Petro’s headaches: Elusive peace and corruption allegations against his family

Colombian President Gustavo Petro has a long and bumpy road ahead of him if he wants to achieve “total peace,” the ambitious program of his government, in which he has decided to invest all his energies.

Even his own family is causing him problems: according to rumors, his brother Juan Fernando Petro Urrego and his eldest son Nicolás Petro Burgos have taken bribes in their work for the government peace plan: both have been accused of being connected to alleged meetings in prisons in which some people, identifying themselves as members of the government, negotiated with the narcos, offering them more favorable treatment in their trials in exchange for lavish sums of money.

The president tried to turn things around with a strong response to the allegations, asking the attorney general “to carry out all the necessary investigations and determine if there are any liabilities.”

“My commitment to Colombia is to obtain peace, and there is no place for those who want to interfere or get personal advantages, even if they are members of my family,” he wrote in a statement on Twitter, expressing his hope that his brother and son “will be able to prove their innocence,” but guaranteeing that he would respect “the conclusions justice will arrive at,” no matter what they are.

However, he is in a race against time on every front. In his first six months in government, Petro enacted a tax reform that will guarantee more than $4 billion a year in additional resources, destined largely for the poorest sections of society and the strengthening of the Colombian welfare system. He has also announced structural changes in legislation regarding labor, education and especially health care, with the goal of transforming the current system, run by private companies, into one that is public and universal. He has presented changes to the social security system, accompanied by a 16 percent increase in the minimum wage. He has also taken some steps in the direction of land reform.

And, of course, he has been pursuing his peace agenda, with mixed results: he announced a cease-fire with five armed groups, later changed to just four by the ELN’s denial; however, he has been making progress in the peace negotiations with the latter, the second round of which are being held in Mexico.

Nonetheless, paramilitary activity is still alive and well: no less than 18 social leaders have been assassinated since the beginning of the year. Nor are the massacres stopping, with 20 in just two months. And the depth of the social malaise is also shown by the ongoing conflict in which 79 policemen have been taken prisoner by indigenous people and peasants as part of a protest in Caquetá against an oil company, protests in which a police officer and a peasant have already died.

On the topic of violence and strategies to counter it, an argument broke out on Thursday over Twitter between Petro and Salvadoran President Nayib Bukele, the protagonist of an impressive-looking offensive against criminal gangs that has led to the arrest of 64,000 people.
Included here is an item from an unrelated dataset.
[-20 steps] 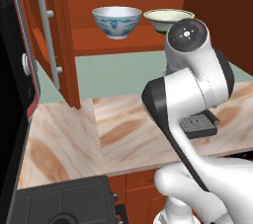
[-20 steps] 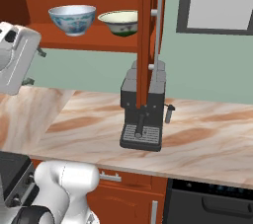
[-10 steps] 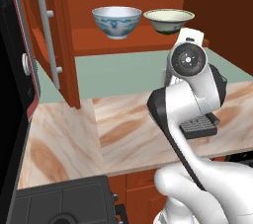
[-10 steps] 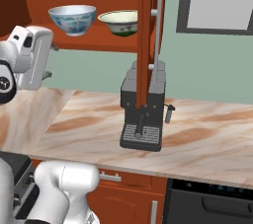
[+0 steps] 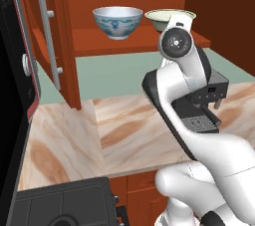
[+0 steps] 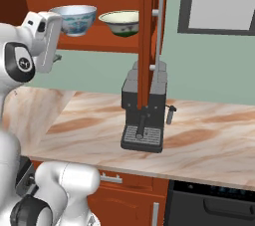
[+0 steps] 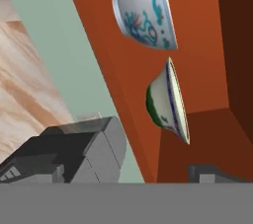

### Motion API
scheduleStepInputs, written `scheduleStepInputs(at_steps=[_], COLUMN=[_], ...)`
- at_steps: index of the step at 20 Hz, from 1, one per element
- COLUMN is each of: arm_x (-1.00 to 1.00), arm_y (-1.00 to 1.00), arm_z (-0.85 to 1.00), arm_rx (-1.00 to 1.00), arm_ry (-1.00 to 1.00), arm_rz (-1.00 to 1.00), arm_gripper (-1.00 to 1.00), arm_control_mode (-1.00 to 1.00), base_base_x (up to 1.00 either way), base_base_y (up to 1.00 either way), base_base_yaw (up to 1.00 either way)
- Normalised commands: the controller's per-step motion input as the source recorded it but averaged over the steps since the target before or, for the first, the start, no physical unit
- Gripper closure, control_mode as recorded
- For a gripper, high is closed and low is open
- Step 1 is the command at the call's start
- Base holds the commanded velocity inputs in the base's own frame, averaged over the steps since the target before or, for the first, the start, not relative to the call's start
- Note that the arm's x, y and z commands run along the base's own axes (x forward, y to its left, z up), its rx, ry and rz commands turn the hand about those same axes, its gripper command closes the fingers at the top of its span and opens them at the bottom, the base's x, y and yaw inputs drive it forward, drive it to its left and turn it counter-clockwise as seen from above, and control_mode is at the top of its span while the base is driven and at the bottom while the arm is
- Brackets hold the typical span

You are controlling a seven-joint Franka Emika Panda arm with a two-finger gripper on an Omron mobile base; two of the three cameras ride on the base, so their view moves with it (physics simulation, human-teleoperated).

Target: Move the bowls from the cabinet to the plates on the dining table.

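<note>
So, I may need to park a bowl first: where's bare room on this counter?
The counter is bare between the open cabinet door and the coffee machine, and right of the machine. The shelf is crowded by two bowls.

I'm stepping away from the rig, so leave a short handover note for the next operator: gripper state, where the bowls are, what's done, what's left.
Gripper: open, empty, raised toward the cabinet shelf; its fingertips show in the hand view.
Bowls: both on the open cabinet's shelf. The blue-patterned bowl stands left, the cream bowl with green band right of it, apart.
Below: marble-look counter with black coffee machine.
Done: door open, arm near the shelf.
Left: grasp each bowl and carry it to a plate on the dining table.
</note>
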Motion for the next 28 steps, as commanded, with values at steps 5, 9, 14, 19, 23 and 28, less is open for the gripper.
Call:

It’s a war that Bukele is winning – the gangs’ presence in the local territories has been reduced to almost zero – but with complete disregard for human rights and democracy.

Unsurprisingly, the images of the first 2,000 detainees being sent to the mega-prison built in Tecoluca – barefoot, with shaved heads, handcuffed, half-naked, herded like animals – provoked an indignant reaction from Petro, who described it as “a concentration camp, full of thousands of young prisoners, that sends chills up my spine.”

In Colombia, he added, “we have reduced the homicide and violence rates, not with mega prisons, but with schools and universities,” going “from 90 homicides per 100,000 inhabitants (1993) in Bogota to 13 homicides per 100,000 inhabitants (2022).”

Bukele replied: “Since 1993? 30 years… But have you been in charge for those 30 years? Bogota only? Aren’t you the president of all of Colombia? Our experience: from more than 100 homicides per 100,000 inhabitants, we are now at single-digit rates.” In short, cutting corners works wonders.